By SEED Co-Director Gail Cruise-Roberson.
Dr. Martin Luther King, Jr. left a broad legacy of justice that still echoes today. One way to contemplate the values of his life is through a SEED (Seeking Educational Equity and Diversity) lens. The work we do as SEED leaders is informed by some key principles embodied by Dr. King and the women and men who led the Civil Rights Movement with him.
Work to create a world we have yet to live in and may not live to see born.
The world as it is still has much of the poverty, social injustice, and power imbalances that were in place over 50 years ago when Dr. King was alive.
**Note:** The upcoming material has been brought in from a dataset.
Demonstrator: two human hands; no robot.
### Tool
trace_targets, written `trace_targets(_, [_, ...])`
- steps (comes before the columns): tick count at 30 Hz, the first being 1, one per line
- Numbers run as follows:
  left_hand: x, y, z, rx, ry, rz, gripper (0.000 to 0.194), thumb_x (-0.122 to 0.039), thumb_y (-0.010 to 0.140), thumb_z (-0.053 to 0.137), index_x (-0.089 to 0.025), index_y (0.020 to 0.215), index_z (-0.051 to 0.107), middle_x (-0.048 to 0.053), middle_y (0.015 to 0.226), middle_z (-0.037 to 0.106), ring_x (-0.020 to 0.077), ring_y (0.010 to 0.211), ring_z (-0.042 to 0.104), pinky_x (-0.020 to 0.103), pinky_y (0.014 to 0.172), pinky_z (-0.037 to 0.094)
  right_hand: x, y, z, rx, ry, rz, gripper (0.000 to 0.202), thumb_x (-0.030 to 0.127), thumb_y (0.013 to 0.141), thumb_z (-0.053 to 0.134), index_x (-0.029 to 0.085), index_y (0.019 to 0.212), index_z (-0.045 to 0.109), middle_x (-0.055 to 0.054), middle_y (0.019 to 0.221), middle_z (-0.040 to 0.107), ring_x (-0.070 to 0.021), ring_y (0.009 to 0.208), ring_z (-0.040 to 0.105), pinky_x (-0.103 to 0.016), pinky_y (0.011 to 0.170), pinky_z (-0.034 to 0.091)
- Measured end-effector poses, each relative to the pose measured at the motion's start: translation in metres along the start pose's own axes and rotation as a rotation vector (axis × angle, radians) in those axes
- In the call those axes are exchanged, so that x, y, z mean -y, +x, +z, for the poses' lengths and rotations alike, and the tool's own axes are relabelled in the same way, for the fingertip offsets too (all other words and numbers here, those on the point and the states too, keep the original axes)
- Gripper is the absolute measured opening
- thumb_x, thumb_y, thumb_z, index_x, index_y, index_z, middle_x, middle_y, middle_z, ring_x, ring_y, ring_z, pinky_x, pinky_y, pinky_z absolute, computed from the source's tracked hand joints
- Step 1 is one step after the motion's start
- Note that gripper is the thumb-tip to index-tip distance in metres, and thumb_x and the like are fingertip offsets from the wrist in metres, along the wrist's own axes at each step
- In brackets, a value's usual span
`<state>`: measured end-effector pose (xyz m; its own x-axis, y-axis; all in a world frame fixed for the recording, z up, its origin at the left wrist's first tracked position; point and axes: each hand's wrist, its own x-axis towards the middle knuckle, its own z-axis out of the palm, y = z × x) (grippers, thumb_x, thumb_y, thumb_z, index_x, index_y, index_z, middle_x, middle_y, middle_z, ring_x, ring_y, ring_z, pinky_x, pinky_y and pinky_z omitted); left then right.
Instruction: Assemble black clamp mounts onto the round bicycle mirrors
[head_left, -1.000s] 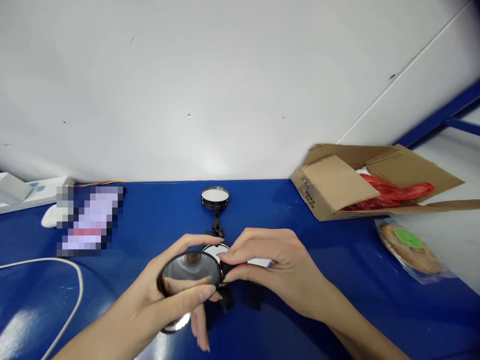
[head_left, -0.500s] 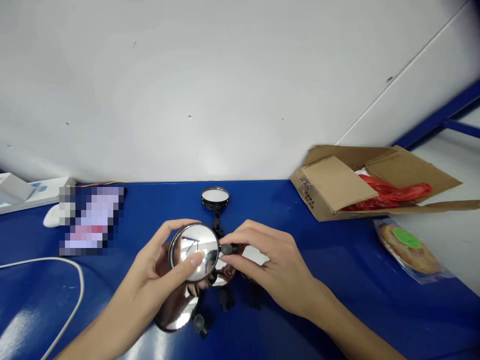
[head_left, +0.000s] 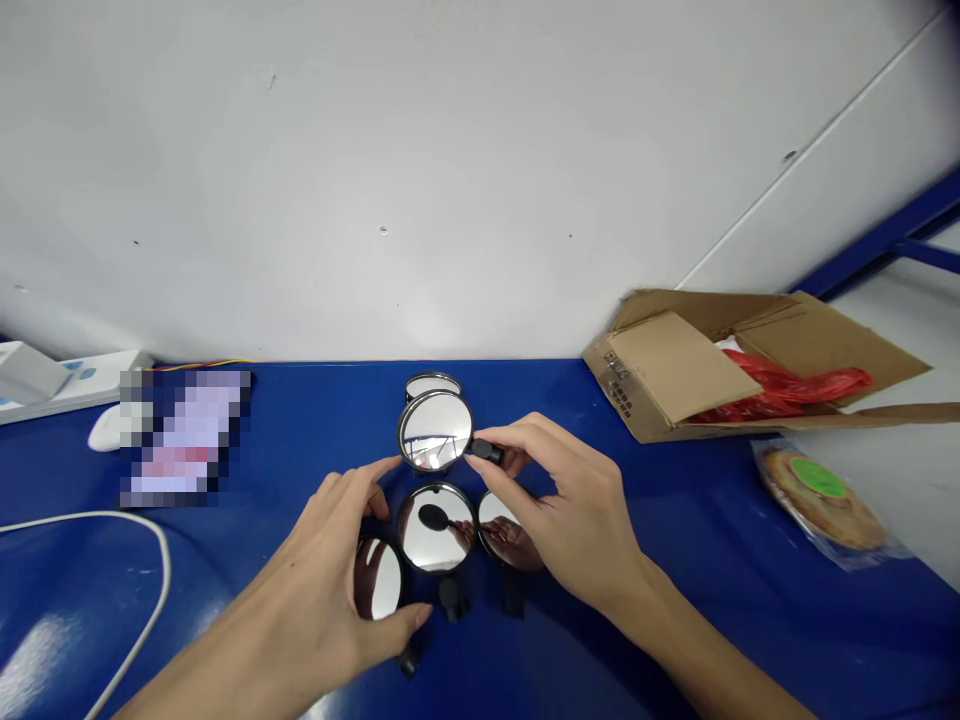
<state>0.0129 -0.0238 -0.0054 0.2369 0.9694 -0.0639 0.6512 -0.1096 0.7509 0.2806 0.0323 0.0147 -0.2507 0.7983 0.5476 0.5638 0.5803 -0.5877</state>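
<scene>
Between the thumb and fingers of my right hand (head_left: 559, 500) is the short black stem of a round black-rimmed mirror (head_left: 436, 432), tilted and raised over the table. It partly covers another round mirror (head_left: 433, 383) at the back. My left hand (head_left: 315, 580) has its fingers apart around a left-hand mirror (head_left: 377, 578) on the table; whether it touches that mirror I cannot tell. A middle mirror (head_left: 437, 528) lies face up with its black clamp (head_left: 452, 597) toward me. Beside it, a right-hand mirror (head_left: 504, 540) is partly hidden by my right hand.
An open cardboard box (head_left: 675, 370) holding a red plastic bag (head_left: 795, 385) stands at the right. In front of it lies a wrapped round pastry (head_left: 821, 500). At the left are a pixelated phone-like screen (head_left: 184, 440), a white mouse (head_left: 112, 428) and a white cable (head_left: 161, 570).
My left hand has let go of the held mirror and moved down toward the left-hand one. My right hand has carried the held mirror up and to the right by its stem.
</scene>
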Motion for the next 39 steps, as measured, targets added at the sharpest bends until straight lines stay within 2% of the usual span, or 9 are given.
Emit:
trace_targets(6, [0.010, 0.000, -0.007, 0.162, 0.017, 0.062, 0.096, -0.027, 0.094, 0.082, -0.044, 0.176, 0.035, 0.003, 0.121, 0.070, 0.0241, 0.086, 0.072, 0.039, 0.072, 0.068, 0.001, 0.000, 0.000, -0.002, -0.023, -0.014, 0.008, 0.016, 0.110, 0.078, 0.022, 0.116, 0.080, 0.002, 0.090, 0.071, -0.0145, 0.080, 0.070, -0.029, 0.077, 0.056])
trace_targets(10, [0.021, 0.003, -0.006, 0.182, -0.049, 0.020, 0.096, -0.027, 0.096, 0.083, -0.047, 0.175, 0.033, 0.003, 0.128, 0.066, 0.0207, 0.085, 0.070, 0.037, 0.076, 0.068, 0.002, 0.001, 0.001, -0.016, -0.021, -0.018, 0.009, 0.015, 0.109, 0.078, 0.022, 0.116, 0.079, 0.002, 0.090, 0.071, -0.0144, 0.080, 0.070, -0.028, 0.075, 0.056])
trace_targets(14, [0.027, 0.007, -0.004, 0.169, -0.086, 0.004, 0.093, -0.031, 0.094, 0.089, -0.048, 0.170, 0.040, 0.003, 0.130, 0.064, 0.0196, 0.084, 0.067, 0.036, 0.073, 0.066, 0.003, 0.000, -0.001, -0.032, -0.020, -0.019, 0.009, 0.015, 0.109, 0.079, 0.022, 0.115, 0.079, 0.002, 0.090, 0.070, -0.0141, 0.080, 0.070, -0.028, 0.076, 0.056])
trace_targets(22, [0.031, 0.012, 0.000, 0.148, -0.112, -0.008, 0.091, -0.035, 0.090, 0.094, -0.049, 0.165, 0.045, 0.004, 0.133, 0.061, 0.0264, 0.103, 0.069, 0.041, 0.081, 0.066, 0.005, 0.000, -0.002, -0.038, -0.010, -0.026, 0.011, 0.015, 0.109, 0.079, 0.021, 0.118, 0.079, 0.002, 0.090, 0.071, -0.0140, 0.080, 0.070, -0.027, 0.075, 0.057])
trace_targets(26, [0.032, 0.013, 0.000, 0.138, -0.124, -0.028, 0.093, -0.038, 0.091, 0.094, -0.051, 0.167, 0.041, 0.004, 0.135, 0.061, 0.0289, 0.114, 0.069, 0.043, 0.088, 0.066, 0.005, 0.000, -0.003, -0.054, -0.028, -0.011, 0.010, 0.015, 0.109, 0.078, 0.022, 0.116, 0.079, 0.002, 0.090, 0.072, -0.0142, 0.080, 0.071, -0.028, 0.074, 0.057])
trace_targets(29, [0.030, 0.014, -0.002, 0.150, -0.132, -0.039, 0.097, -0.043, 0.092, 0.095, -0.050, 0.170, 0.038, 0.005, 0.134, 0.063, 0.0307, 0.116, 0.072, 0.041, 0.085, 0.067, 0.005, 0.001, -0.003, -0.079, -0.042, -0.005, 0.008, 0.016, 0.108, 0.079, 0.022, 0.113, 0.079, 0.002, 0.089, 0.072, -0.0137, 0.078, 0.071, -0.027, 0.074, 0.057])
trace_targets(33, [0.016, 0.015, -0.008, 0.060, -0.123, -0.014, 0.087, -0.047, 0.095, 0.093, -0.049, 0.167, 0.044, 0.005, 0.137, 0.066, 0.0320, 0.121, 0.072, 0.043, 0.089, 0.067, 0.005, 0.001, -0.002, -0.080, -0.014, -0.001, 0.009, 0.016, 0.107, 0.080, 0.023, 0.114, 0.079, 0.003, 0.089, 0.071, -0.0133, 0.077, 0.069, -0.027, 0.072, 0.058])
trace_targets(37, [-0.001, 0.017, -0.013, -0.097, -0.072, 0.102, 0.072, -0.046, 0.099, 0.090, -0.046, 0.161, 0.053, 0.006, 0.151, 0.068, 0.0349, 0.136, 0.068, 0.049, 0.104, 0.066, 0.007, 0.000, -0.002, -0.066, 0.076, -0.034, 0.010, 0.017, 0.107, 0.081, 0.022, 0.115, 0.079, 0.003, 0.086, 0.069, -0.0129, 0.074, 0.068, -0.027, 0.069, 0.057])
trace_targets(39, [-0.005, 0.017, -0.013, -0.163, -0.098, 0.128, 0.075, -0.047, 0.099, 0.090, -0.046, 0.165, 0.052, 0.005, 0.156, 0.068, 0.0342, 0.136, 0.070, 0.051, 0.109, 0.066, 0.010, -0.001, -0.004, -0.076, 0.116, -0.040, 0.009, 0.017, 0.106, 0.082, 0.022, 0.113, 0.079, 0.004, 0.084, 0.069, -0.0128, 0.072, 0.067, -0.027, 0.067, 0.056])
SEED seminars address the history and current issues that keep systems operating oppressively (by perpetuating racism, sexism, homophobia, transphobia, classism, religious intolerance, ableism, etc.) and challenge participants to envision what a just and equitable world would look like and what it will take to get there.
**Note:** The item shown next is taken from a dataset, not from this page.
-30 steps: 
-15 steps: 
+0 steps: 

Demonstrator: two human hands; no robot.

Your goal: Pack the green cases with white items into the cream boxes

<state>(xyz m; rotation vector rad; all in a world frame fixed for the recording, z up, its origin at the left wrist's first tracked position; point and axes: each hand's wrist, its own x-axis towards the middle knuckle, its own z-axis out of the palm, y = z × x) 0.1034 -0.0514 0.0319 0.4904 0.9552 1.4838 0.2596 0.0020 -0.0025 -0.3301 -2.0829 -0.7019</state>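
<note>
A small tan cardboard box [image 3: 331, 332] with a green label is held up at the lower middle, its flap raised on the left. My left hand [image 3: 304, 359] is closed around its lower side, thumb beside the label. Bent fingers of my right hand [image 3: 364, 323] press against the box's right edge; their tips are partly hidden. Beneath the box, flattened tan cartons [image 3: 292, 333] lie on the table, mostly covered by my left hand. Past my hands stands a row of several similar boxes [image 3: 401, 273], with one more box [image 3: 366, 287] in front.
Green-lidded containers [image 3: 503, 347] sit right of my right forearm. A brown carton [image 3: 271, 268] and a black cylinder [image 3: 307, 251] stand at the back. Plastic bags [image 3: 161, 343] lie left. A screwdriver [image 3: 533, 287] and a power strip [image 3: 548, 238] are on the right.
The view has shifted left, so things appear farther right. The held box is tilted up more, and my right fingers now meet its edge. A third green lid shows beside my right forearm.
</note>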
Clarity about how hard it is to give up believing that what was earned resulted strictly from hard work and determination, and not from inequitable access.
By doing our own personal work to understand the places in our lives where we have privilege and where we don’t, SEED facilitators are able to help participants to acknowledge the places and ways that they have different levels of privilege--and how they were assisted (or not) by differential access to people and resources at various times of their lives.
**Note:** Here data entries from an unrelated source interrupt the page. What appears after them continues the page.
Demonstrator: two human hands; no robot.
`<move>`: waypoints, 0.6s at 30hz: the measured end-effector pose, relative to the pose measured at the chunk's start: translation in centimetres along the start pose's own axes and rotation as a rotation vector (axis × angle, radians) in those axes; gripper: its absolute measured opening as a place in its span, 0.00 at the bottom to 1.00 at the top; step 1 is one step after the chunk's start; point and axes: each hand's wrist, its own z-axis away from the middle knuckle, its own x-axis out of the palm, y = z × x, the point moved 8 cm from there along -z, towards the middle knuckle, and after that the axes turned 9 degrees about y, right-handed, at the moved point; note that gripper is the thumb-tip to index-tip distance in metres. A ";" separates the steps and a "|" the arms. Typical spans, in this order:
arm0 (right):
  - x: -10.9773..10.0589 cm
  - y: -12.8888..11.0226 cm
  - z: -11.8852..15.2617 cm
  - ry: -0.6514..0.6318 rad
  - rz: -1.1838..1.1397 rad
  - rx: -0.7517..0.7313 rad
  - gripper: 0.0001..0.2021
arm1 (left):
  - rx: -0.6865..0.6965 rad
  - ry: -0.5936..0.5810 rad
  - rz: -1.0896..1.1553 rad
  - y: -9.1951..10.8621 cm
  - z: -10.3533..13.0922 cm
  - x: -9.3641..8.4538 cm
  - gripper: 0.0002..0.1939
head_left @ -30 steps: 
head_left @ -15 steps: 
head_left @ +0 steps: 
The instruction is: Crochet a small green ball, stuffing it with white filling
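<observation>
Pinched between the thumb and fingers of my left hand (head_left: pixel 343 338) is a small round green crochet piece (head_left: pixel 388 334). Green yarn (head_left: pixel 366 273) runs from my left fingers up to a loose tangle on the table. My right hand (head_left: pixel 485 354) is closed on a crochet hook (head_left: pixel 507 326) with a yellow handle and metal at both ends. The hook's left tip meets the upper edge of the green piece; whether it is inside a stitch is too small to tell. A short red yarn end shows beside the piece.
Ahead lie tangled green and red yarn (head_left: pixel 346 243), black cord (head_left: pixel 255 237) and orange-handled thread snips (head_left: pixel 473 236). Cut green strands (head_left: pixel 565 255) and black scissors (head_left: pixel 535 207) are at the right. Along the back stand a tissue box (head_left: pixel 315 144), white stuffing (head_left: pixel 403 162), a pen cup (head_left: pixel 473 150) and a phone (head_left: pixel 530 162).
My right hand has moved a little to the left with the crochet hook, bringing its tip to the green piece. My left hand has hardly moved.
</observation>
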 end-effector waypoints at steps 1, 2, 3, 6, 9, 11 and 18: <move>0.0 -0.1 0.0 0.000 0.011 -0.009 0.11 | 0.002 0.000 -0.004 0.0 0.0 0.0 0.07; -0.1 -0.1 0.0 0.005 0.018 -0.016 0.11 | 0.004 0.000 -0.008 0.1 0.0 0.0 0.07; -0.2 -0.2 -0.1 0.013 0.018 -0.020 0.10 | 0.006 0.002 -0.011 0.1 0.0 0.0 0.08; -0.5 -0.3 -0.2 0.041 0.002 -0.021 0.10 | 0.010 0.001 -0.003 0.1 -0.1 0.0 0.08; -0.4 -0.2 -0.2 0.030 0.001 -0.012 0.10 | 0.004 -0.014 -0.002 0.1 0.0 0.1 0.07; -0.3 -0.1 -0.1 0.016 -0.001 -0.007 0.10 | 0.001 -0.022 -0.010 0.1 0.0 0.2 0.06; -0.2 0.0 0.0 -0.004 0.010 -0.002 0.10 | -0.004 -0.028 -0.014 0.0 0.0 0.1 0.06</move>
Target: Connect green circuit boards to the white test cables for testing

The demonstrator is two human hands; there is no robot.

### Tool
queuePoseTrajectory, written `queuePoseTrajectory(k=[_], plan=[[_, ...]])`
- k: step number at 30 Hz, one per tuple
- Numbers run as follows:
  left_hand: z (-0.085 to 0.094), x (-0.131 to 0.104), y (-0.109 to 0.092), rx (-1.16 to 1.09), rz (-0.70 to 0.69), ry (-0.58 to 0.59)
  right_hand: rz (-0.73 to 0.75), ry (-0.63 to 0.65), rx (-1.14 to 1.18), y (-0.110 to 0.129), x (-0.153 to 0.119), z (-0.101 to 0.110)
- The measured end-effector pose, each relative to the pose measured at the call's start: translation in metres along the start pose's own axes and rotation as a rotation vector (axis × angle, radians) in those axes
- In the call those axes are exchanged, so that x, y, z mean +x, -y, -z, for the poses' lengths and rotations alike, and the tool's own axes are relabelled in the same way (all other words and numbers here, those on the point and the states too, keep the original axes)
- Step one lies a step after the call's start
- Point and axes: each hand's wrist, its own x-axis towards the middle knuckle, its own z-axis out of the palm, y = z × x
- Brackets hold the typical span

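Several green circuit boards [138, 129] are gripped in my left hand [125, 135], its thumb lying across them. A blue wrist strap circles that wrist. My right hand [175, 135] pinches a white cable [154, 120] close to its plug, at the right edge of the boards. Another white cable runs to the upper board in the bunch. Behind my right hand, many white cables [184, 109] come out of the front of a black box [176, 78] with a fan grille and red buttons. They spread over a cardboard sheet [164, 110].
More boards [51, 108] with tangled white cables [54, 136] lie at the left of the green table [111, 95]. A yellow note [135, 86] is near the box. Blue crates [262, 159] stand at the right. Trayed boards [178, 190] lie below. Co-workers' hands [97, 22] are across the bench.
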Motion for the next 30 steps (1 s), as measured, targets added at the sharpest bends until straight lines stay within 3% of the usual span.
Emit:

Unwavering belief in the ability of people to grow and change. Peace is not the absence of conflict; it is the achievement of justice.
The conversations that unfold in SEED seminars are often challenging and uncomfortable as well as illuminating and thought provoking--which leads to new knowledge and growth of perspective for many of those who participate in SEED, including the facilitators. What role does each of us play in systems that lift some up while keeping others down? What can each of us do from our positions to create enactable possibilities that are rooted in true justice for everyone?
An appreciation for both leadership and collaboration with other leaders to cultivate a network--avoiding charismatic celebrity icons.
SEED relies on teams of facilitators who design and lead seminars with the understanding that we are all in a process of learning together. We are not experts and do not claim to be. That helps each of us to be open to the leadership in participants and each other in order to grow networks of people who are invested in change toward justice and equity. This is modeled by the SEED staff as well, knowing that charismatic leadership is limited (and prone to assasination, whether figurative or literal).
Dr. King knew that speaking truth to power held risk, but he persisted in spite of the risk. He saw his peaceful protests countered by violence, yet always trained and led people to protest non-violently. May his life and example continue to inspire and agitate us to action in our respective spheres of influence.